L’esimente della legittima difesa è configurabile solo qualora l’autore del fatto versi in una situazione di pericolo attuale per la propria incolumità fisica, tale da rendere necessitata e priva di alternative la sua reazione all’offesa mediante aggressione, sicché essa non è invocabile da chi si sia volontariamente esposto al pericolo, pur avendo la possibilità di sottrarsi ad esso.

Nel caso in esame il ricorrente era stato imputato della violazione degli artt. 575,52 e 59 cod. pen. e sottoposto alla misura cautelare carceraria.

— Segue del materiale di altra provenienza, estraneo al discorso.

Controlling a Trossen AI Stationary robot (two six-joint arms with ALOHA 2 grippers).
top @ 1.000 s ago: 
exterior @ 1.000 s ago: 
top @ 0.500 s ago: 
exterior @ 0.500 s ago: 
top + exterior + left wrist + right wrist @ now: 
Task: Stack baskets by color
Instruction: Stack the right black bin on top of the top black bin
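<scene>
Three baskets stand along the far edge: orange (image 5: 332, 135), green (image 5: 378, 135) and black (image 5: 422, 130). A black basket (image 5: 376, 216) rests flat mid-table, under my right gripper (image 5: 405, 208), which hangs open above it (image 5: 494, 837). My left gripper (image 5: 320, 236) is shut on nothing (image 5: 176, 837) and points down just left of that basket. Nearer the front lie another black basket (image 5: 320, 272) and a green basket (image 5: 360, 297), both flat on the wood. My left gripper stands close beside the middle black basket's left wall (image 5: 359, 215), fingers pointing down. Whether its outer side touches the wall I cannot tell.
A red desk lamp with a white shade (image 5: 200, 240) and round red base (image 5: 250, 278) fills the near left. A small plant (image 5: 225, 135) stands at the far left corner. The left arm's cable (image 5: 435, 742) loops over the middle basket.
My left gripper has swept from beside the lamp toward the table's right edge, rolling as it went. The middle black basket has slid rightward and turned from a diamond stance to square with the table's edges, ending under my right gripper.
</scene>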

Secondo la ricostruzione fattuale a causa di una frase rivolta dalla moglie della vittima alla figlia dell’indagato si era scatenata un’aggressione ed alcuni membri delle due famiglie si erano ingiuriati dalle rispettive abitazioni e poi, nell’androne del palazzo;  l’indagato e la vittima si erano scontrati, ed il primo aveva colpito il secondo al ventre almeno quattro volte, con un coltello da pesca che teneva in mano. L’indagato stesso aveva ammesso il fatto, spiegando di avere preso il coltello perché temeva che  la vittima possedesse una pistola, dal momento che lo aveva più volte minacciato di usarla, e di averlo colpito perché, anche se non lo aveva visto impugnarla, temeva avesse con sé detta arma, e voleva anche proteggere la propria figlia. Non dava alcuna spiegazione sul perché  non fosse rientrato in casa, quando la vittima  lo aveva minacciato e aggredito insieme ad altri familiari, ma fosse rimasto ad attenderlo nell’androne;

L’indagato davanti al Tribunale del Riesame aveva proposto ricorso  avverso l’applicazione della misura cautelare ed  era stato rigettato. Avverso il rigetto era stato proposto ricorso alla Suprema Corte e per quel che interessa aveva sostenuto il difetto di motivazione in relazione al mancato riconoscimento da parte del Tribunale del Riesame della scriminante della legittima difesa putativa: sosteneva il ricorrente la sussistenza dell’attualità del pericolo, che per giurisprudenza costante può essere anche volontariamente causato, e il ricorrente non poteva evitarlo con la fuga, perché ciò avrebbe lasciato esposti al pericolo i suoi familiari, in particolare la figlia.

La Suprema Corte nel rigettare ha dato continuità ai principi  giurisprudenziali in base ai quali, “l’’attualità del pericolo richiesta per la configurabilità della scriminante della legittima difesa implica un effettivo, preciso contegno del soggetto antagonista, prodromico di una determinata offesa ingiusta, la quale si prospetti come concreta e imminente, così da rendere necessaria l’immediata reazione difensiva, sicché resta estranea all’area di applicazione della scriminante ogni ipotesi di difesa preventiva o anticipata”;  e ancora, “non è invocabile la scriminante della legittima difesa, reale o putativa, da parte di colui che abbia innescato o accettato un duello o una sfida, ovvero abbia attuato una spedizione punitiva nei confronti dei propri avversari, mancando, in tal caso, il requisito della convinzione – sia pure erronea – di dover agire per scopo difensivo”.

In adesione ai suddetti principi, ha ritenuto  non  scriminabile la condotta del ricorrente, che, dopo un litigio con il vicino di casa, lo aveva atteso nell’androne condominiale e temendo, a suo dire, che l’antagonista portasse con sé una pistola- circostanza rimasta indimostrata- lo aveva colpito a morte con quattro coltellate.

In altre parole, la Corte ha ritenuto  che la volontaria esposizione ad un pericolo cui è possibile sottrarsi esclude la configurabilità dell’esimente della legittima difesa. Per completezza si rileva che la Suprema Corte ha affermato che il ricorrente poteva ben rifugiarsi in strada unitamente alla figlia ove avesse ritenuto che anche la stessa era in pericolo, così precisando ancora che  ugualmente, non è invocabile la legittima difesa quando il soggetto si è volontariamente esposto al pericolo, pur avendo la possibilità di sottrarsi ad esso: “È configurabile l’esimente della legittima difesa solo qualora l’autore del fatto versi in una situazione di pericolo attuale per la propria incolumità fisica, tale da rendere necessitata e priva di alternative la sua reazione all’offesa mediante aggressione”.

 

Cassazione penale sez. I, 17/01/2024, n.9435.